Tenuka Ranaweera

Personal information
- Date of birth: 1 August 2005 (age 20)
- Place of birth: Mombasa, Kenya
- Position: Midfielder

Team information
- Current team: Nairobi United

Youth career
- Bandari

Senior career*
- Years: Team / Apps / (Gls)
- 2023–: Nairobi United

International career
- 2024–: Sri Lanka / 1 / (0)

= Tenuka Ranaweera =

Sri Lankan footballer (born 2005)

Tenuka Ranaweera (තේනුක රණවීර; born 1 August 2005) is a footballer who plays as a midfielder for Nairobi United. Born in Kenya, he is a Sri Lanka international.

==Life and career==
Ranaweera was born on 1 August 2005 in Mombasa, Kenya. He attended Shree Swaminarayan Academy in Kenya. After that, he attended Kitengela International School in Kenya. He mainly operates as a midfielder. He specifically operates as an attacking midfielder. He is right-footed. He has received comparisons to France international Matteo Guendouzi. He has been described as a "phenomenal young player with good mentality for fighting". As a youth player, he joined the youth academy of Bandari He started his career with Nairobi United.
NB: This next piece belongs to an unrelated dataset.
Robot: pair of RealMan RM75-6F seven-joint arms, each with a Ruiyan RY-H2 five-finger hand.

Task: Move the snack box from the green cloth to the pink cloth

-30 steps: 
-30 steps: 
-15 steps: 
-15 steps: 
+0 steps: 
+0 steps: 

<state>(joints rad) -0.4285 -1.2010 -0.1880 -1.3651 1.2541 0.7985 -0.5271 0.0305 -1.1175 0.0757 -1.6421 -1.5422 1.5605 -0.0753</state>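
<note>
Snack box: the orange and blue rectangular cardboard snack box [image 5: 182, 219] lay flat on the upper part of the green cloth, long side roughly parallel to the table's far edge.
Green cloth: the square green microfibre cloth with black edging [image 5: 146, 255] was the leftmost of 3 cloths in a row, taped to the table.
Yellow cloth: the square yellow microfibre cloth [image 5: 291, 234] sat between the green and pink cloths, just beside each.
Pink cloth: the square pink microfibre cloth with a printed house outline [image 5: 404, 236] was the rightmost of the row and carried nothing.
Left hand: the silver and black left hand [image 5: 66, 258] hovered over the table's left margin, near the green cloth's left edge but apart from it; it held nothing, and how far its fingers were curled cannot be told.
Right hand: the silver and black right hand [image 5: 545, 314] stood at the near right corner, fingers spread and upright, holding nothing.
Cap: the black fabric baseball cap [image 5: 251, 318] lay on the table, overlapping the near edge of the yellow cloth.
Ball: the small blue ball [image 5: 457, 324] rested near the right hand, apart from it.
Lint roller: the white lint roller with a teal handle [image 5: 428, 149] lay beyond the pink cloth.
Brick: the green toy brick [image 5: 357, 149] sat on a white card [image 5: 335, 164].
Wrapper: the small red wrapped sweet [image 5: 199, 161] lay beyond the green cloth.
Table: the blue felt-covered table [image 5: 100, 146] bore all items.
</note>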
Ranaweera is a Sri Lanka youth international. He played for the Sri Lanka national under-20 football team at the 2024 SAFF U-20 Championship. He was regarded as one of the team's most prominent players during the tournament. He is a Sri Lanka international. He played for the Sri Lanka national football team for 2027 AFC Asian Cup qualification. On 10 September 2024, he debuted for the Sri Lanka national football team during a 2-2 draw with the Cambodia national football team.